Workshop recap: Dynamic Request Routing and Circuit Breaking

Cover hu17386443984403409316

This blog post is based on a workshop that I recently delivered at Buoyant’s Service Mesh Academy. If this seems interesting, check out the full recording!

Linkerd 2.13 adds two long-requested features to Linkerd: dynamic request routing and circuit breaking.

  • Dynamic request routing permits HTTP routing based on headers, HTTP method, etc.

  • Circuit breaking is a resilience feature that allows Linkerd to stop sending requests to endpoints that fail too much.

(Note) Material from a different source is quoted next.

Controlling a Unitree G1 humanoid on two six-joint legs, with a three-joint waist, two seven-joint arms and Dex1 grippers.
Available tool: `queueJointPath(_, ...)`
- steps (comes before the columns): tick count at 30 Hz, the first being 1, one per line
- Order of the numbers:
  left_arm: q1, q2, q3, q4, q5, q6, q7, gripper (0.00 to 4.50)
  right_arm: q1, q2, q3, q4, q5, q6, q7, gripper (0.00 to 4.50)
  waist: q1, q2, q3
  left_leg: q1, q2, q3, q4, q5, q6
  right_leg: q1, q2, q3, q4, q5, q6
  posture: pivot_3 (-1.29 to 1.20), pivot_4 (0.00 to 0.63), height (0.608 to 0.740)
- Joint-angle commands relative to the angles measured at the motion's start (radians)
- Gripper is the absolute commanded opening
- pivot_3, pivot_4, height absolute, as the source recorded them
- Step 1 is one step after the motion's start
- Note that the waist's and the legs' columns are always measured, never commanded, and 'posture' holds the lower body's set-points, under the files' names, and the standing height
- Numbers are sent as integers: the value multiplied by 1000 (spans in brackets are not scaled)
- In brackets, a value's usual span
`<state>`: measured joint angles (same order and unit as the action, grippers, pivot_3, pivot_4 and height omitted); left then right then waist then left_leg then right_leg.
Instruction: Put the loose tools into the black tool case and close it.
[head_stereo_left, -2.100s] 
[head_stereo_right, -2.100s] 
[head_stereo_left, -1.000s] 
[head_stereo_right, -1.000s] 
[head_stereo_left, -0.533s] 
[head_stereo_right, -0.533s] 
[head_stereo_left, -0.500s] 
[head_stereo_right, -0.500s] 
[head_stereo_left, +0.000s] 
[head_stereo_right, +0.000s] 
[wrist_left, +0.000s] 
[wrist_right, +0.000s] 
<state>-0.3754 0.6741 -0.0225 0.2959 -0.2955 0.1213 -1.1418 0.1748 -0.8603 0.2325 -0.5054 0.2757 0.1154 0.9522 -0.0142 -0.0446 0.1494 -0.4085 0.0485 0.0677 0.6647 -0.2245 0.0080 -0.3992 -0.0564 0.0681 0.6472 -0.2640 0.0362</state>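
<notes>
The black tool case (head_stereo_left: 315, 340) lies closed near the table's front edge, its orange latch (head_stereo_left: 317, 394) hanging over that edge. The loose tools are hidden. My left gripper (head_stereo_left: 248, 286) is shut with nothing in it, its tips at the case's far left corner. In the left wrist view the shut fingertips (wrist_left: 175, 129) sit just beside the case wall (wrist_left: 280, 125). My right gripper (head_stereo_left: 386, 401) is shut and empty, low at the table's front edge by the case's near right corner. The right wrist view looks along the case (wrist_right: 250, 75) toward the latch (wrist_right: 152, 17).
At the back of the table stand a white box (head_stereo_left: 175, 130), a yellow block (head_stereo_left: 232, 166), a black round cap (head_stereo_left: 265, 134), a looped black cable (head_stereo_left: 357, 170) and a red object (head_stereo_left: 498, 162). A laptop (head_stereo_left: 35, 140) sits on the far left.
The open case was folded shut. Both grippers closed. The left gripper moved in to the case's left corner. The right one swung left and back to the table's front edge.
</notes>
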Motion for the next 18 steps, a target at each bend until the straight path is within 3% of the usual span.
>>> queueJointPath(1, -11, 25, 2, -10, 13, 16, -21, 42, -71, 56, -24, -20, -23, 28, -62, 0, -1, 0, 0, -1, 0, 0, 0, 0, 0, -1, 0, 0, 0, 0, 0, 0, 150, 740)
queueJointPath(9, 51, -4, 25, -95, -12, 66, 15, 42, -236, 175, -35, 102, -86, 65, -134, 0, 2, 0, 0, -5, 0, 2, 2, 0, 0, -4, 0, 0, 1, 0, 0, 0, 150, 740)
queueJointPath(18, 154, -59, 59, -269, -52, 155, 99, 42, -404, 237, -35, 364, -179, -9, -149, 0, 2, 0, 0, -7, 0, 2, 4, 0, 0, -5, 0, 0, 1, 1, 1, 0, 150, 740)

While Linkerd 2.12 has been able to do some dynamic request routing, Linkerd 2.13 expands quite a bit on the feature. Circuit breaking is completely new in Linkerd 2.13.

Dynamic Request Routing

In Linkerd 2.11 and earlier, the only mechanism for any sort of dynamic routing used the TrafficSplit extension and the linkerd-smi extension to support a coarse-grained routing behavior based on the service name and the desired percentage of traffic to be split. For example:

  • Progressive delivery: 1% of the requests to the foo workload are sent to a new version (foo-new), while the remaining 99% continue to be routed to the original version. If all goes well, the percentages are shifted over time until all the requests are going to foo-new.

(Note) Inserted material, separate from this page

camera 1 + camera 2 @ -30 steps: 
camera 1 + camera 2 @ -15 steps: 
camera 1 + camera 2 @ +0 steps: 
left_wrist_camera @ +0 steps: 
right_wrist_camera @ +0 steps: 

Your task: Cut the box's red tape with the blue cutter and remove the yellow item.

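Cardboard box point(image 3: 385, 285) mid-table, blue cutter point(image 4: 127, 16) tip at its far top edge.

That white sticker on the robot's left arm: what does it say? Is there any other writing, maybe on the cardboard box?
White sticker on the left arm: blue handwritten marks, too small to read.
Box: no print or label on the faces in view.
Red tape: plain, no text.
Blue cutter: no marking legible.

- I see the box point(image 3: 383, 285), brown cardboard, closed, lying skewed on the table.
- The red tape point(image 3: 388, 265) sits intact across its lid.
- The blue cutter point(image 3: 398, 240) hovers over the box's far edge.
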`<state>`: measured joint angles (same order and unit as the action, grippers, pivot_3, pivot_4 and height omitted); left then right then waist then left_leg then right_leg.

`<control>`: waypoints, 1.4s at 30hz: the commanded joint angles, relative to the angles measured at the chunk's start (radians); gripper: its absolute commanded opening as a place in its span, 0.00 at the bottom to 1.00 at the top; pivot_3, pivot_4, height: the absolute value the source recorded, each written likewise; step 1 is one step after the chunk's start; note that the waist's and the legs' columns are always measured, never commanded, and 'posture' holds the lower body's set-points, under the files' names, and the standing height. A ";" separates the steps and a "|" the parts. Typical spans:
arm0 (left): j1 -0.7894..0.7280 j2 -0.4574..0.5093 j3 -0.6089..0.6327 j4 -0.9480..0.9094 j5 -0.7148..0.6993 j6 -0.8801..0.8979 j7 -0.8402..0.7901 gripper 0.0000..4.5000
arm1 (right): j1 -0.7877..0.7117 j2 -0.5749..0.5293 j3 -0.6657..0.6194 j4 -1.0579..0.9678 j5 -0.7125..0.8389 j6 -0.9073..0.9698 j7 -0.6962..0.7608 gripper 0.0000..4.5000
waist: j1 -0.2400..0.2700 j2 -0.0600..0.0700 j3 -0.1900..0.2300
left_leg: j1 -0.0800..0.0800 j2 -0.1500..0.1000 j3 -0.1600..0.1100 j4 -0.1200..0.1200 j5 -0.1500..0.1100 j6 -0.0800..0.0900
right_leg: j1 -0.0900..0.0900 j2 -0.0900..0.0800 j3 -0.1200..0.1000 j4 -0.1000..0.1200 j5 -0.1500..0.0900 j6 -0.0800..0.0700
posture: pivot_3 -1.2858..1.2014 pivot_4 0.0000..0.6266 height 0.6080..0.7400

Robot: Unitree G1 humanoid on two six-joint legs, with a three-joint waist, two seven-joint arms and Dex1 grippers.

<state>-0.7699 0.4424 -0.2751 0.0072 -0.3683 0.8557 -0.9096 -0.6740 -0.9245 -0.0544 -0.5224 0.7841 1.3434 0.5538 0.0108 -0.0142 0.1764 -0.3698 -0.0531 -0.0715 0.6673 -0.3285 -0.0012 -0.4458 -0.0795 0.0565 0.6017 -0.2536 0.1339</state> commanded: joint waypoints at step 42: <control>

  • Multi-cluster/failover: All of the requests to the foo workload get routed to a different cluster via a mirrored foo-west Service.

Linkerd 2.12 introduced support for basic header-based routing, using the HTTPRoute CRD from the Gateway API. This allowed for routing based on the value of a header, but it didn’t support weighted routing at the same time.

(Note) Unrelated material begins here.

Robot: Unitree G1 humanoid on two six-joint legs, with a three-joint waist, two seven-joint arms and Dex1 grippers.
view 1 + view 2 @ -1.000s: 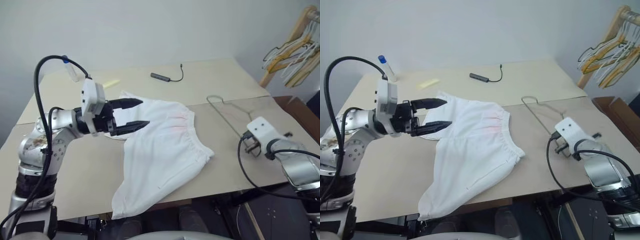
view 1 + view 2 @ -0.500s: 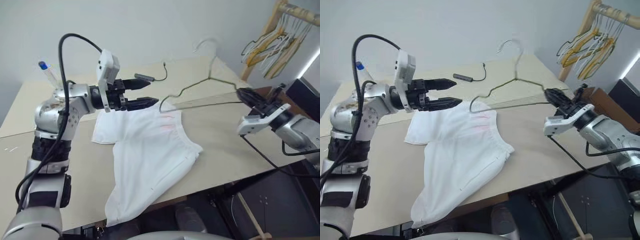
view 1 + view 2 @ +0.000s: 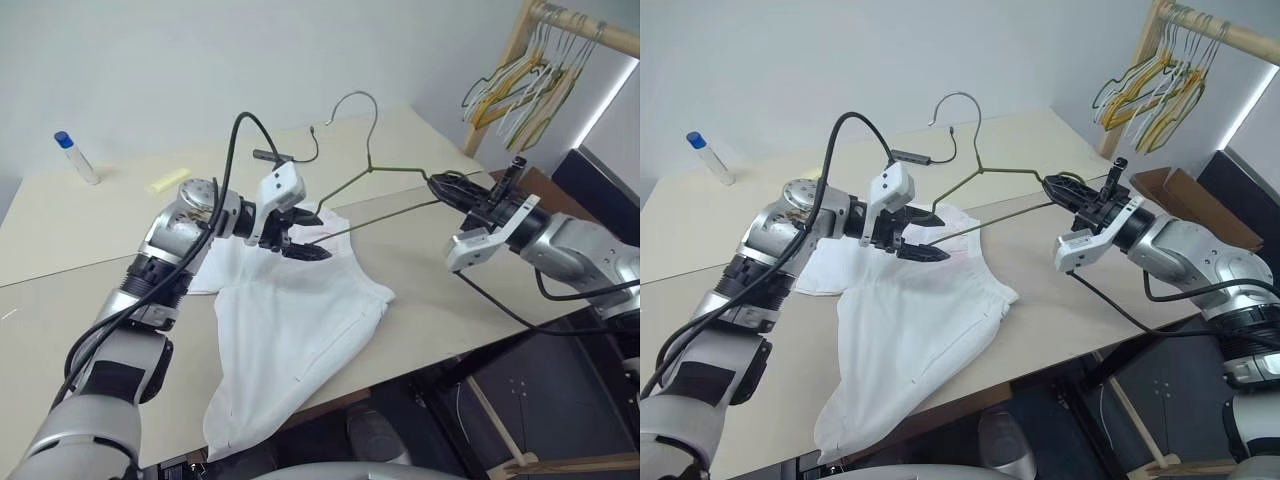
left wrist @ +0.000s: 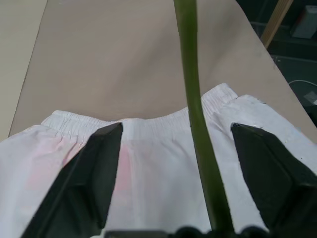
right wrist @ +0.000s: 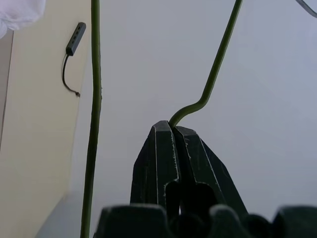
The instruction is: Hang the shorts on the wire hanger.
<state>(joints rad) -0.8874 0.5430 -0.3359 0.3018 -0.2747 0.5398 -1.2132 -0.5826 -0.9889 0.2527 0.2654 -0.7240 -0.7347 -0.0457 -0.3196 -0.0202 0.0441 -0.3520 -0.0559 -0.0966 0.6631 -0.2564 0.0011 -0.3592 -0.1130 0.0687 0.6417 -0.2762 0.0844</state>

Dynamic request routing in Linkerd 2.13 brings these two worlds together using the HTTPRoute CRD, and expands it further by supporting weighted routing based on request headers, verbs, or other attributes of the request (though not the request body). This is much more powerful than what was possible with 2.12 and earlier. For example:

  • Progressive delivery is possible without using the linkerd-smi extension at all.

  • Progressive delivery can be combined with header-based routing, for example per-user canaries: use a header to select a particular group of users, then canary only that group of users using a new version of a workload. This enables early rollout of a new feature only for a specific group of users, while most users continue to use the stable version.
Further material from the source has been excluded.